Each line below is to be repeated exactly; any picture is to be left out.

[[ Data block, beginning ]]

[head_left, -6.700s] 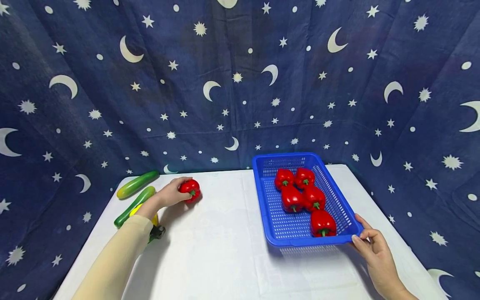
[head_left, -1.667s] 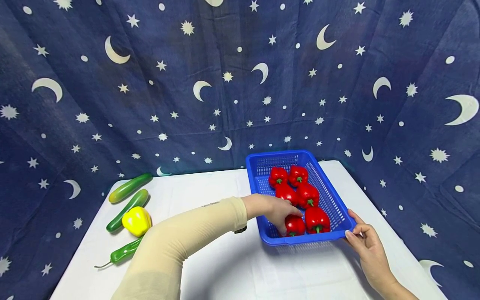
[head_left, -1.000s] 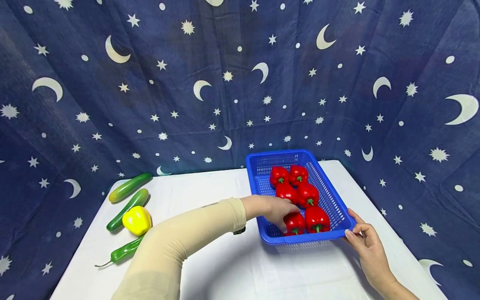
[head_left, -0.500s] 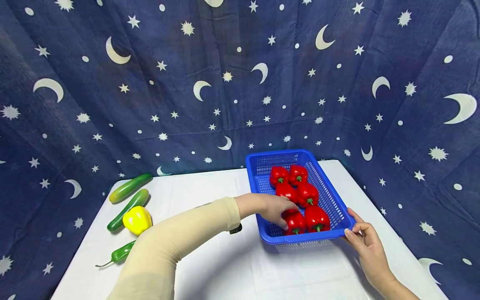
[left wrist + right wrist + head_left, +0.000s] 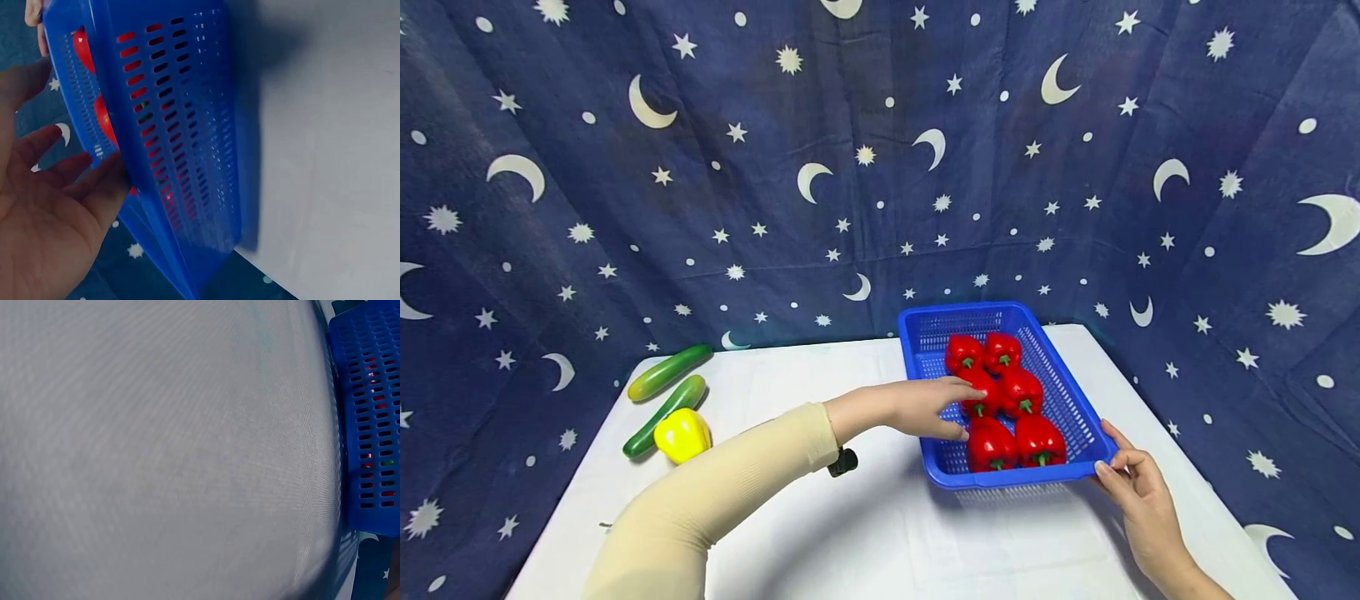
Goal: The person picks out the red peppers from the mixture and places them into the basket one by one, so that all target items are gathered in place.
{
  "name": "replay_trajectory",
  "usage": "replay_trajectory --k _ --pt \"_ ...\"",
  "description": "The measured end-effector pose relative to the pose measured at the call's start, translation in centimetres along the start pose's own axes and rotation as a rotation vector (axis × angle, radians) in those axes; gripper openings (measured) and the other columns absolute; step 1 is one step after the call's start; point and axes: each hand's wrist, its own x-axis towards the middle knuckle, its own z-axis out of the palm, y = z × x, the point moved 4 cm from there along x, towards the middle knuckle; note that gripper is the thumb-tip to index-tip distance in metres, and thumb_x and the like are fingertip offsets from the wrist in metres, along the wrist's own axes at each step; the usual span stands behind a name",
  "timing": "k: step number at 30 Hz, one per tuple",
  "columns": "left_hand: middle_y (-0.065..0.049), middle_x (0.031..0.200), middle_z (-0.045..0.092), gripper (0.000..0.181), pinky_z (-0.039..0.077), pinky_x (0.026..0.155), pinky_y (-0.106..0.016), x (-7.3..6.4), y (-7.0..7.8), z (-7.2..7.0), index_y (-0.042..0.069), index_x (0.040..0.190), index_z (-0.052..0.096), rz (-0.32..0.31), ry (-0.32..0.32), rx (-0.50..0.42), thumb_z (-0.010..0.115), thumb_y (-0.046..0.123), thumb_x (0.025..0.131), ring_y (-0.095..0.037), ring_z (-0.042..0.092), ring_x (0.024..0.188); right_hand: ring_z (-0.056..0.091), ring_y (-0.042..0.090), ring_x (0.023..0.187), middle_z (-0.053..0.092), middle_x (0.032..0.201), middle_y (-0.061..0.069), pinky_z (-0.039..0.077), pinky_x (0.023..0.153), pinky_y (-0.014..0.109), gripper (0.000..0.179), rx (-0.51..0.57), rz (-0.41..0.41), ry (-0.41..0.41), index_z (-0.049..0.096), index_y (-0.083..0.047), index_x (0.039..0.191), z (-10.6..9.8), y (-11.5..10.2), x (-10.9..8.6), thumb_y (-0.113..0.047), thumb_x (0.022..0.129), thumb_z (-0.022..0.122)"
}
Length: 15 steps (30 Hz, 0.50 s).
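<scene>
A blue plastic basket [image 5: 928,417] stands on the right half of the white table, with several red bell peppers [image 5: 992,446] inside in rows of two. My left hand [image 5: 925,407] reaches over the basket's left rim, fingers spread and holding nothing, just above the near-left peppers. In the left wrist view the left hand [image 5: 56,206] lies along the rim of the basket [image 5: 169,125]. My right hand [image 5: 1142,500] pinches the basket's near-right corner between thumb and fingers. The right wrist view shows the perforated side of the basket [image 5: 372,425].
On the table's left side lie two green cucumbers [image 5: 670,372], a yellow bell pepper [image 5: 682,435] and a long green pepper, mostly hidden behind the left sleeve [image 5: 715,500]. A dark blue star-patterned cloth [image 5: 850,125] hangs behind the table [image 5: 850,542].
My left hand carried a red bell pepper from the table's left into the basket, set it at the near left, then let go and drew back leftward. The right hand stayed at the corner.
</scene>
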Motion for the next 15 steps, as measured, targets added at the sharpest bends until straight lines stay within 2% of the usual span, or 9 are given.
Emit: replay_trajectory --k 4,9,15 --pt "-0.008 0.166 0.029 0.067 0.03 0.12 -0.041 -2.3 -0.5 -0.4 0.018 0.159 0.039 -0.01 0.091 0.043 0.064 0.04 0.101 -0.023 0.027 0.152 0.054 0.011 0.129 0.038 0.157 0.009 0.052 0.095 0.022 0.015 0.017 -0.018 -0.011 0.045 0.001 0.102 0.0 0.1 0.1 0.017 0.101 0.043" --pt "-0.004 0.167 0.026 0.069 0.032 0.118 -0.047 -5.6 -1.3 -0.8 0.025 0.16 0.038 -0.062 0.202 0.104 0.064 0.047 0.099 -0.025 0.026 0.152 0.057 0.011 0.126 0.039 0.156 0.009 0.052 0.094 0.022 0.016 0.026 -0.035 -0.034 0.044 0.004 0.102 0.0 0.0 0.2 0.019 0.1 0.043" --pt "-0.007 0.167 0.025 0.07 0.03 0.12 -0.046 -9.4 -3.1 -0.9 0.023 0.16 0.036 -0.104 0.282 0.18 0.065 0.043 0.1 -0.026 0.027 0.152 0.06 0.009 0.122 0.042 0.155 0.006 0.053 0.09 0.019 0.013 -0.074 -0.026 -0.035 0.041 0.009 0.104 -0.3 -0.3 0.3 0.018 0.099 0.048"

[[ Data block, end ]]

◆ Output ◆
[head_left, -6.700s] 
[head_left, -1.667s] 
[head_left, -1.000s] 
[head_left, -0.500s] 
[left wrist + right wrist + head_left, +0.000s] 
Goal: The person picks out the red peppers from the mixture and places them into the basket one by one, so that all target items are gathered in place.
{
  "name": "replay_trajectory",
  "usage": "replay_trajectory --k _ --pt \"_ ...\"",
  "description": "The measured end-effector pose relative to the pose measured at the call's start, translation in centimetres along the start pose's own axes and rotation as a rotation vector (axis × angle, radians) in those axes; gripper openings (measured) and the other columns absolute; step 1 is one step after the call's start; point and axes: each hand's wrist, its own x-axis towards the middle knuckle, its own z-axis out of the palm, y = z × x, the point moved 4 cm from there along x, towards the middle knuckle; note that gripper is the thumb-tip to index-tip distance in metres, and thumb_x and the like are fingertip offsets from the wrist in metres, along the wrist's own axes at each step; the usual span stands behind a name",
  "timing": "k: step number at 30 Hz, one per tuple",
  "columns": "left_hand: middle_y (-0.065..0.049), middle_x (0.031..0.200), middle_z (-0.045..0.092), gripper (0.000..0.181), pinky_z (-0.039..0.077), pinky_x (0.026..0.155), pinky_y (-0.106..0.016), x (-7.3..6.4), y (-7.0..7.8), z (-7.2..7.0), index_y (-0.042..0.069), index_x (0.040..0.190), index_z (-0.052..0.096), rz (-0.32..0.31), ry (-0.32..0.32), rx (-0.50..0.42), thumb_z (-0.010..0.115), thumb_y (-0.046..0.123), thumb_x (0.025..0.131), ring_y (-0.095..0.037), ring_z (-0.042..0.092), ring_x (0.024..0.188); right_hand: ring_z (-0.056..0.091), ring_y (-0.042..0.090), ring_x (0.023..0.187), middle_z (-0.053..0.092), middle_x (0.032..0.201), middle_y (-0.061..0.069), pinky_z (-0.039..0.077), pinky_x (0.023..0.153), pinky_y (-0.014..0.109), gripper (0.000..0.179), rx (-0.51..0.57), rz (-0.41..0.41), ry (-0.41..0.41), index_z (-0.049..0.096), index_y (-0.083..0.047), index_x (0.039..0.191), z (-10.6..9.8), y (-11.5..10.2), x (-10.9..8.6), thumb_y (-0.113..0.047), thumb_x (0.022..0.129), thumb_z (-0.022..0.122)"
}
Length: 15 steps (30 Hz, 0.50 s).
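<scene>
A blue plastic basket [image 5: 928,417] stands on the right half of the white table, with several red bell peppers [image 5: 992,446] inside in rows of two. My left hand [image 5: 925,407] reaches over the basket's left rim, fingers spread and holding nothing, just above the near-left peppers. In the left wrist view the left hand [image 5: 56,206] lies along the rim of the basket [image 5: 169,125]. My right hand [image 5: 1142,500] pinches the basket's near-right corner between thumb and fingers. The right wrist view shows the perforated side of the basket [image 5: 372,425].
On the table's left side lie two green cucumbers [image 5: 670,372], a yellow bell pepper [image 5: 682,435] and a long green pepper, mostly hidden behind the left sleeve [image 5: 715,500]. A dark blue star-patterned cloth [image 5: 850,125] hangs behind the table [image 5: 850,542].
My left hand carried a red bell pepper from the table's left into the basket, set it at the near left, then let go and drew back leftward. The right hand stayed at the corner.
</scene>
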Motion for the next 15 steps, as measured, targets added at the sharpest bends until straight lines stay within 2% of the usual span, or 9 are given.
Emit: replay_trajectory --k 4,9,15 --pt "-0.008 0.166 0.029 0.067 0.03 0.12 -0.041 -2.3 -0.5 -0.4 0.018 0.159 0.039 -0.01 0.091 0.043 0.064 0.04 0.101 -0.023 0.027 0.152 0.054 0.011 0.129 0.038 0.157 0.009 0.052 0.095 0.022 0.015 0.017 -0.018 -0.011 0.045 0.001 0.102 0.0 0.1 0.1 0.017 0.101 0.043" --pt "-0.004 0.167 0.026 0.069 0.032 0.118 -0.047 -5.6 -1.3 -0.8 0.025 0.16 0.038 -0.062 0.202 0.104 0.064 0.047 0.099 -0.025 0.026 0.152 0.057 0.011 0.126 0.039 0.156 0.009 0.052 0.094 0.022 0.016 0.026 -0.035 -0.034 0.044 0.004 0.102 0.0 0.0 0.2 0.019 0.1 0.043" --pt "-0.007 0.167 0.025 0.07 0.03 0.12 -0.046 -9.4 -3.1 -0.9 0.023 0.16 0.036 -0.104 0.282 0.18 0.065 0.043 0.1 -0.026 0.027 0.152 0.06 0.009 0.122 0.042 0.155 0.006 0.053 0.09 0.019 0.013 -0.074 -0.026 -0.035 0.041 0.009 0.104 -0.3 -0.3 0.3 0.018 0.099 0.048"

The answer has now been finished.